Daltonismo caracteriza-se pela inabilidade de ver e diferenciar cores. É uma perturbação visual bastante comum entre humanos. A causa mais comum é um desenvolvimento defeituoso de um ou mais cones da retina, que recebem a luz emitida por objectos e transmitem a informação ao nervo óptico. Esta condição é geralmente genética mas também pode surgir por lesões. na vertente genética vem geralmente relacionada com mutações no cromossoma X, pelo que é muito mais comum entre homens, já que o gene responsável pela produção de fotopigmentos é recessivo.
Normalmente, a retina possui dois tipos de células que captam a luz: os bastonetes, activos em condições de pouca luminosidade, e os cones, activos em condições normais de luz. Existem três tipos de cones, cada um com um pigmento diferente, que são activados quando recebem luz. Estes grupos de células são mais sensíveis a luz com diferentes comprimentos de onda, que se encontram nas zonas azul, verde e amarelo do espectro visível. Estes cones são chamados de S, M e L, respectivamente, devido aos comprimentos de onda que absorvem (pequenos, médios e grandes). Existe também a nomenclatura de cones azuis, verdes e vermelhos, apesar deste último ter maior pico de absorção na zona do amarelo esverdeado do que no vermelho.

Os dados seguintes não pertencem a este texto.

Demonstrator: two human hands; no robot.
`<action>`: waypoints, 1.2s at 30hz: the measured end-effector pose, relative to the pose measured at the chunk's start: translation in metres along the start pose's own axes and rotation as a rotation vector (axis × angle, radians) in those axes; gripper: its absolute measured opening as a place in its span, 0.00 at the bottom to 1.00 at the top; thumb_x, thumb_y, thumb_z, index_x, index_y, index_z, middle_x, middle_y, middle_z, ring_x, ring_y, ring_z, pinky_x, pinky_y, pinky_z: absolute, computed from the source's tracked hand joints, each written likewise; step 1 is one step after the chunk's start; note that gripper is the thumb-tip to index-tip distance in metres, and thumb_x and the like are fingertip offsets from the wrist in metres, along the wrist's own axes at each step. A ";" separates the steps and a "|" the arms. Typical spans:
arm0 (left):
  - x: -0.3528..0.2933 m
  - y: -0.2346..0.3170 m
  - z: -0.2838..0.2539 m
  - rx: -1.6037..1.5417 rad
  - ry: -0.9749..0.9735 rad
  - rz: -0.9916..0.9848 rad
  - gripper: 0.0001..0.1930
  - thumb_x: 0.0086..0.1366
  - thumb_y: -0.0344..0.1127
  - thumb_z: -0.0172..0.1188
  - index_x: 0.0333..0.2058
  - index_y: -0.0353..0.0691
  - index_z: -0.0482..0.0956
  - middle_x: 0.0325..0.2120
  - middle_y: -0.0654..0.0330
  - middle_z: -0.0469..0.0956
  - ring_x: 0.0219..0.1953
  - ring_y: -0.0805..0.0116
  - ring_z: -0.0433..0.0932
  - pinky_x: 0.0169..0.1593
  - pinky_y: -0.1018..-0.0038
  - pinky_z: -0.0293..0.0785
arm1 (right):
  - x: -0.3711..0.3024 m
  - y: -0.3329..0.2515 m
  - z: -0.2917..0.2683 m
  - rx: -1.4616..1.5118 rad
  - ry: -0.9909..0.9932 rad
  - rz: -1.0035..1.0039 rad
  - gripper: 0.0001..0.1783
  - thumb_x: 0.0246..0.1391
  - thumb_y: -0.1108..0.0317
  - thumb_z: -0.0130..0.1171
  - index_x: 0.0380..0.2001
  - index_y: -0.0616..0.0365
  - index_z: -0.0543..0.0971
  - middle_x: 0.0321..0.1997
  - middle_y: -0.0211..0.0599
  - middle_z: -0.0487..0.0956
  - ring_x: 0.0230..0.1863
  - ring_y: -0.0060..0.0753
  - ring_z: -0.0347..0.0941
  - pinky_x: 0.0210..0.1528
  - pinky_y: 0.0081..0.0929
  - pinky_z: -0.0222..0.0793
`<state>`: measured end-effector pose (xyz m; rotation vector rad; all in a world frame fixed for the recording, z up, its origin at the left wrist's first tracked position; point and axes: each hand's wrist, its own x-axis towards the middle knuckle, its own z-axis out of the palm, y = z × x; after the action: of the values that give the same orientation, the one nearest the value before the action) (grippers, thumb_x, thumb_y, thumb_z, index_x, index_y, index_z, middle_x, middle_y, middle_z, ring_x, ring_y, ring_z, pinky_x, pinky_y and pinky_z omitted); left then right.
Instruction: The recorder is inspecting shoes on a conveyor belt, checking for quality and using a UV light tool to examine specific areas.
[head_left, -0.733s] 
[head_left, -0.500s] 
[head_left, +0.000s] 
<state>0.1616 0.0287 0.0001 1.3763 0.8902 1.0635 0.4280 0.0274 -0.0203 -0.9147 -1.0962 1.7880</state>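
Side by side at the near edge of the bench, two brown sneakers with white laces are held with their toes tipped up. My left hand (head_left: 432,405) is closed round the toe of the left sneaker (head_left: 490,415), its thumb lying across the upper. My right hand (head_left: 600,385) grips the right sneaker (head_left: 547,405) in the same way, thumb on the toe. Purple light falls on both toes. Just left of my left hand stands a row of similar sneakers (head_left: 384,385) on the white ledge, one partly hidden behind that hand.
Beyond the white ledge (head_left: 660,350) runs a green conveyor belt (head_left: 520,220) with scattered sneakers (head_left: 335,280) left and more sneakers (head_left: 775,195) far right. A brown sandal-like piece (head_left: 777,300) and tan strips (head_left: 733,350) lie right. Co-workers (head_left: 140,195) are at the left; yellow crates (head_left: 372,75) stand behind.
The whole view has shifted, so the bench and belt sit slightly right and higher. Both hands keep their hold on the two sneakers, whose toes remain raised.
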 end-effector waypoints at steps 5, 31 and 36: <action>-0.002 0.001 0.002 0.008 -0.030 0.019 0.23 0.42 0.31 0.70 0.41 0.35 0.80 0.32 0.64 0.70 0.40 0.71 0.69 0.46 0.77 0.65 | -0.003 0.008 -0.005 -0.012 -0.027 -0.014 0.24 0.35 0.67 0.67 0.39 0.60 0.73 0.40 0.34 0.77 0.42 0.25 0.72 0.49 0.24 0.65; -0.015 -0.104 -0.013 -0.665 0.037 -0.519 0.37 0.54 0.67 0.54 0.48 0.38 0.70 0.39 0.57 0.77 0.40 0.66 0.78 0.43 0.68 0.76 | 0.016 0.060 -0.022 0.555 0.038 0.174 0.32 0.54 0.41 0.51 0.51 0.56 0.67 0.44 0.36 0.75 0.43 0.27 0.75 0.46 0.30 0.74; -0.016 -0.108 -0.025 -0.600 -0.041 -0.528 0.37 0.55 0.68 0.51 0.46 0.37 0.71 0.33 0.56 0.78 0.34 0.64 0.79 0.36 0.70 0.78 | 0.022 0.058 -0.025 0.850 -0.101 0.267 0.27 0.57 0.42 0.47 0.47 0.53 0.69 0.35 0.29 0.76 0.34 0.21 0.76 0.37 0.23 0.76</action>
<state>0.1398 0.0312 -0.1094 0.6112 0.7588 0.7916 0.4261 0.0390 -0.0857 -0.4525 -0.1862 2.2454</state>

A informação da cor é produzida através da intersecção da estimulação de cada um dos três cones.
CLASSIFICAÇÃO
- Monocromacia – há apenas percepção de níveis de luminosidade, não de cor, tendo-se uma visão a preto e branco. Pode ser causada por alterações nos cones ou nos bastonetes.
- Dicromacia – há ausêncoa de um tipo de cones; na ausência de cones vermelhos, chama-se protanopia; na ausência de cones verdes chama-se deuteranopia; na ausência dos cones azuis, vertente mais rara, chama-se trianopia.
- Tricromacia anómala – é uma forma comum de daltonismo, trata-se de alterações num dos três pigmentos dos cones, alterando a sua sensibilidade ao espectro da luz visível, que levam à anomalia da tricromacia (capacidade normal de visão de cor). O tipo mais comum de daltonismo é a deuteranopia, alteração nos receptores da cor verde, que afectam a diferenciação entre vermelho e verde. É uma mutação genética heterossómica. A protanopia, menos comum, trata-se duma alteração semelhante, mas nos receptores de cor vermelha, afectando a capacidade de distinguir entre verde e azul. A tritanopia é a vertente mais rara, afecta a discriminação de azul e amarelo, mas está relacionada com o cromossoma 7, e por isso não é heterossómica.
DIAGNÓSTICO
- anomaloscópio de Nagel, é um aparelho em que o indivíduo examinado tem um campo de visão dividido em duas partes, uma delas iluminada com luz monocromática eamarela e outra por diversas luzes verdes e vermelhas. O examinado é pedido para tentar igualar a os dois campos alterando as suas intensidades.
- Lãs de Holmgreen, consiste na avaliação da capacidade de separar fios de lã de diversas cores.
- Teste de cores de Ishihara – consiste na exibição de cartões com tonalidades diferentes, onde uma figura (normalmente uma letra ou algarismo) é desenhada contendo muitos pontos de tonalidades que variam ligeiramente entre si. Desta forma o número ou letra é facilmente identificado por um indivíduo com visão normal, mas um portador de daltonismo, principalmente um que tenha dificuldade em distinguir entre vermelho e verde, poderá não conseguir visualizar a figura.
TRATAMENTO
Não existe tratamento para o daltonismo, mas um portador da condição pode levar uma vida normal desde que tenha conhecimento das limitações da sua visão. Já foram fabricadas lentes que seriam selectivas quanto à passagem de certos comprimentos de onda, possivelmente corrigindo a visão, mas o seu funcionamento ainda não está provado cientificamente. Em 2009, investigadores das universidades de Washington e Florida conseguiram reverter o daltonismo em macacos Saimiri sciureus através de alterações genéticas.